RealTime IT News

eMailbag: ebay, Exodus, GeoCities & More

First reader up this week writes: "Steve, what do you think of ebay's prospects now that Yahoo/Onsale have launched a site free of any costs to post auctions?"

Reply: Bottom line: I think it may cost ebay some sizzle on its planned IPO. And if it's free from Yahoo/Onsale, then ebay's revenue could suffer if people use the Yahoo/Onsale offering. But ebay has a huge head start and just because Yahoo flips a switch doesn't mean it will be a success.

It takes talent and execution to make it go and grow. Remember Yahoo-MCI? Think of everything on a large traffic site as a freeway: certain roads get more traffic than others while side streets may be dusty and deserted. It's not always possible to take traffic and divert it to where the traffic cops want it to go, no more than trying to tame a river.

People decide where to go and what to do. Everything's one click away from a rival's effort or a better one. If Yahoo/Onsale does a better job then that's a long-term threat. But ebay could probably be acquired by somebody else eventually.

Many one-to-one auctions can exist, same as many long-distance phone companies or colas or movie houses--the appetite for them is bigger than any one entity.

Patent Business

"Steve, I'm interested in your opinion regarding the ability to patent point of sale transactions on the Internet. The specific company I have in mind is e-data (otc:gift)."

Reply: I don't know the particulars of that patent application. But generally speaking, litigation to enforce patents can be quite expensive and a full-time effort that detracts the company's management from operations, unless they are in the patent litigation business.

Some firms do nothing but dream up processes and patent them in the hopes that infringement comes some day. If the license fee is not that expensive then many large firms routinely pay it rather than waste their lawyers' time pushing papers back and forth. A court would best decide on any specific patent ability of your question. And then the best lawyer may win.

Parting The Red Sea?

"I hope you may be able to shed some light on the following: do you have any info about EXDS (Exodus Communications)? Their stock has tanked, yet it seems as if they keep growing and signing up more major accounts. A recent Boardwatch Magazine (a Mecklermedia publication) article showed them to be rated #2 of all the major ISPs."

Reply: Internet.com's IPO Index showed Exodus (NASDAQ:EXDS) up just 13% from its IPO this year. Part of the concern may be EXDS' June 26, 1998 agreement to sell $200 million of 11<% Senior Notes due 2008 in a private offering. For its latest quarter (June) EXDS posted $14 million loss on $10 million revenue.

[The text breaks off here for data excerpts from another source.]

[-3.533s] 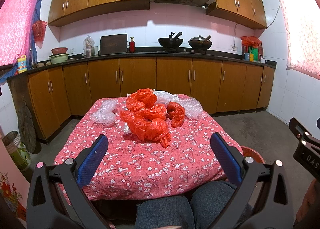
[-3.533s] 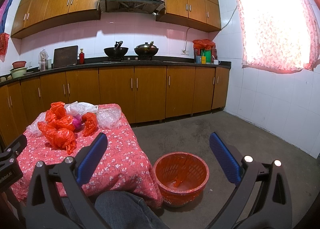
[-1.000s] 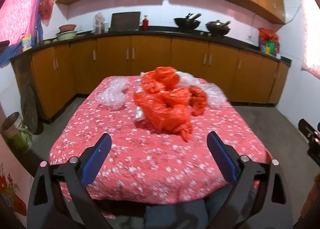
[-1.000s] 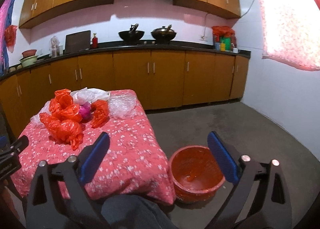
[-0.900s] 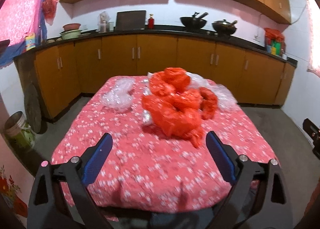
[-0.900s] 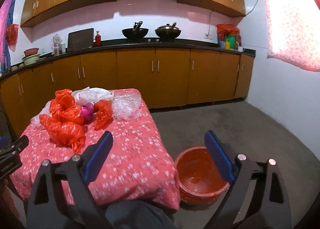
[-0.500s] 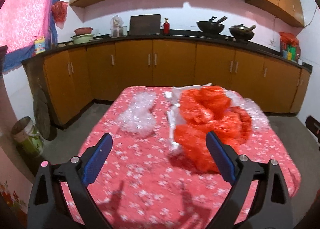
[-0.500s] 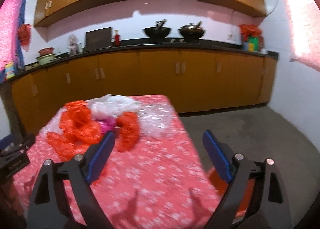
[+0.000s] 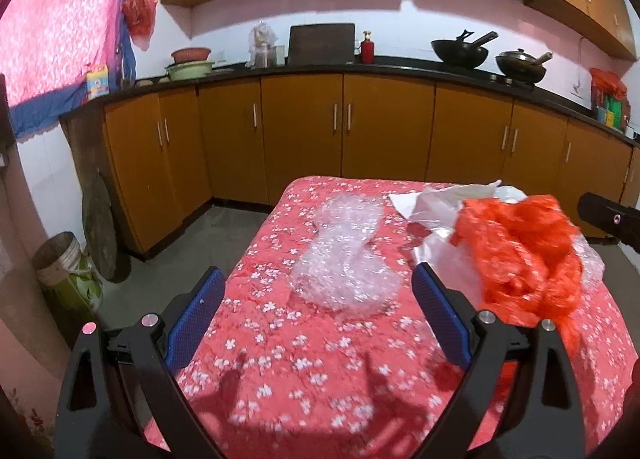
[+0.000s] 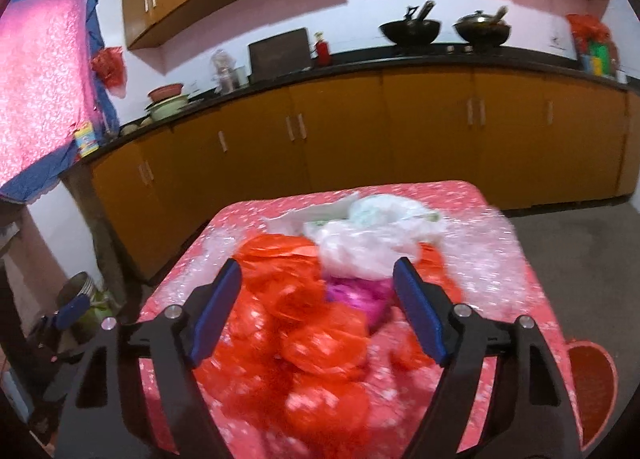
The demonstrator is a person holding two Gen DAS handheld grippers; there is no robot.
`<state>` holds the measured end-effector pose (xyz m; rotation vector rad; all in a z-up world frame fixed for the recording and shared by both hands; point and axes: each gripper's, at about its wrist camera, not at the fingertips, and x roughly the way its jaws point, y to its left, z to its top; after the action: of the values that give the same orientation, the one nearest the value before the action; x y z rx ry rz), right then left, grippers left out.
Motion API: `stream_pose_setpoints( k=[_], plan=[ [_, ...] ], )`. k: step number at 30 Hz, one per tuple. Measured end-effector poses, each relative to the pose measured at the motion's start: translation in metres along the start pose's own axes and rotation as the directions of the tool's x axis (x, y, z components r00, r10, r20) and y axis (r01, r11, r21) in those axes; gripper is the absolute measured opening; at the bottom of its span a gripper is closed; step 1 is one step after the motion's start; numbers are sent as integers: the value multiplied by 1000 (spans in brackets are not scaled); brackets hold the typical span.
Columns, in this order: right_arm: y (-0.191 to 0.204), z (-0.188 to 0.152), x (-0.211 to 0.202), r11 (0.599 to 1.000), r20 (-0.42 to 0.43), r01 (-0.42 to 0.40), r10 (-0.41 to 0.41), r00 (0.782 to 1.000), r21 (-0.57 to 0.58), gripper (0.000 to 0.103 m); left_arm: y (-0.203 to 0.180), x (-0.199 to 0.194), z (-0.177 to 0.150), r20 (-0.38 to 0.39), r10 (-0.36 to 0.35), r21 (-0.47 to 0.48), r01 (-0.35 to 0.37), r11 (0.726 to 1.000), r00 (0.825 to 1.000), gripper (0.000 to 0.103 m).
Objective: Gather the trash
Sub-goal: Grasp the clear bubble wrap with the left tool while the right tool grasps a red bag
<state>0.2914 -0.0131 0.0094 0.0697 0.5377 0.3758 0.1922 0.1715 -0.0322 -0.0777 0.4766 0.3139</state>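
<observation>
A heap of trash lies on the table with the red flowered cloth (image 9: 304, 375). Clear bubble wrap (image 9: 344, 255) lies straight ahead of my open, empty left gripper (image 9: 320, 319). Crumpled orange plastic bags (image 9: 524, 255) and white plastic (image 9: 444, 199) lie to its right. In the right wrist view my open, empty right gripper (image 10: 316, 311) hovers over the orange bags (image 10: 304, 323), with white plastic (image 10: 368, 243) and a pink bag (image 10: 356, 295) just beyond, and the cloth (image 10: 520, 299) around them. The orange waste basket (image 10: 592, 391) stands on the floor at the right.
Wooden kitchen cabinets (image 9: 384, 131) under a black counter run behind the table. A bucket (image 9: 64, 279) and a round board (image 9: 100, 227) stand on the floor at the left. The right gripper's tip (image 9: 608, 219) shows at the right edge of the left wrist view.
Both grippers have moved forward over the table and closer to the heap. The left one has swung left toward the bubble wrap. The right one has swung left over the orange bags.
</observation>
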Motion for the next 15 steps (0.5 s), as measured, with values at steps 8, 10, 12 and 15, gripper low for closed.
stream_pose_setpoints(
  k=[8,10,12,15],
  plan=[
    [16,-8,40,995,-81,7,-14,997,-96,41,9,29,3,-44,3,2,-2,1000,999,94],
    [15,-9,41,994,-75,3,-11,997,-108,31,8,33,3,-48,1,11,-1,1000,999,94],
    [13,-8,37,993,-48,2,-8,999,-121,25,7,38,4,-54,-3,14,4,1000,999,94],
    [9,-5,28,992,-6,10,-10,1000,-128,20,5,45,6,-63,-15,13,15,1000,998,94]
  ],
)
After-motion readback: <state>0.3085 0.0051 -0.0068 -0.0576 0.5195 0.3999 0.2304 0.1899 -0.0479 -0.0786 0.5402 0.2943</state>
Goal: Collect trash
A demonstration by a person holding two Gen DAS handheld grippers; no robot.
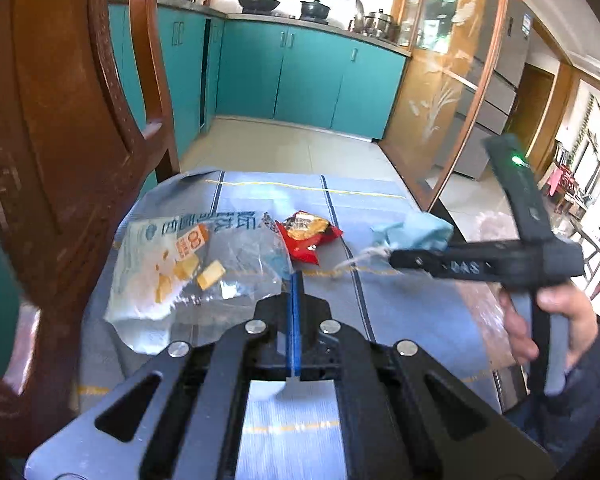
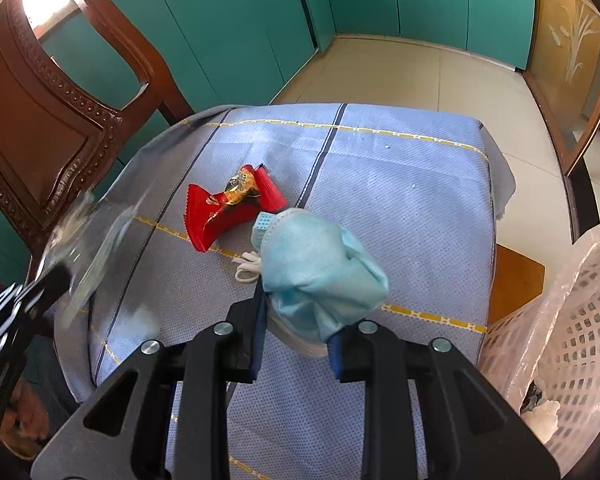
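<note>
Beside blue tablecloth (image 2: pixel 380 184), lined white basket (image 2: pixel 580 340), contents unclear.

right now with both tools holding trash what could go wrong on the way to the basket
The left tool pinches only the edge of the clear plastic bag, so it could slip free or spill the yellow pieces inside. The face mask in the right tool trails its ear loops near the red wrapper, which they might snag or drag.
</note>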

Boardwatch/Keynote Systems performance and ranking of ISPs showed Exodus #2 in only one category, 1.544 Mbps T-1 Average Monthly Cost ($1,199). But on other performance measures--most important speed--Exodus ranked lower than average or lower than the top 10. See BoardWatch for more ISP news.

Gee Oh

"What's happening with GeoCities? It was soaring at over 50 per share when the IPO came out, and now it's 21 per share. I know that stocks typically will go down after the IPO, but do you think the GeoCities stock will continue to sink into a black hole? Or will it start to slowly (or quickly) go into some better values?"

Reply: Typically many IPOs trade at or below their IPO price or first day euphoria after going out. It may happen one day, week, year or whenever after going public. With the market focused on bearishness it's no surprise that GeoCities (NASDAQ:GCTY) has been volatile both ways.

GCTY could rise again if it translates its traffic into revenue/earnings, or if it consolidates its position to fend off a frontal attack from Lycos (NASDAQ:LCOS) which has snapped up community sites, and if it can diversify its revenue from just advertising, which GeoCities shows signs of doing.

Being a top 10 Web site and public (i.e. with stock) certainly helps GeoCities since it can use stock to acquire other sites and services. With acquisition also comes more top management that can help the firm grow, etc. We'll see where and what GeoCities as a firm does the next six months.

Bumps And Jumps

"Steve, why the big, sudden move in the Net stocks today? It seemed to coincide with the drop in the Dow during Greenspan's speech. Program buying? rotation? Any way we could have seen it coming?"

Reply: At times Internet stocks rise while blue chips fall and this may simply be a debate by the big funds on where to park their cash: tried and true blue (and little growth) or wild and just blue (lots of potential growth).

Programs and computer-based buying may account for some of it.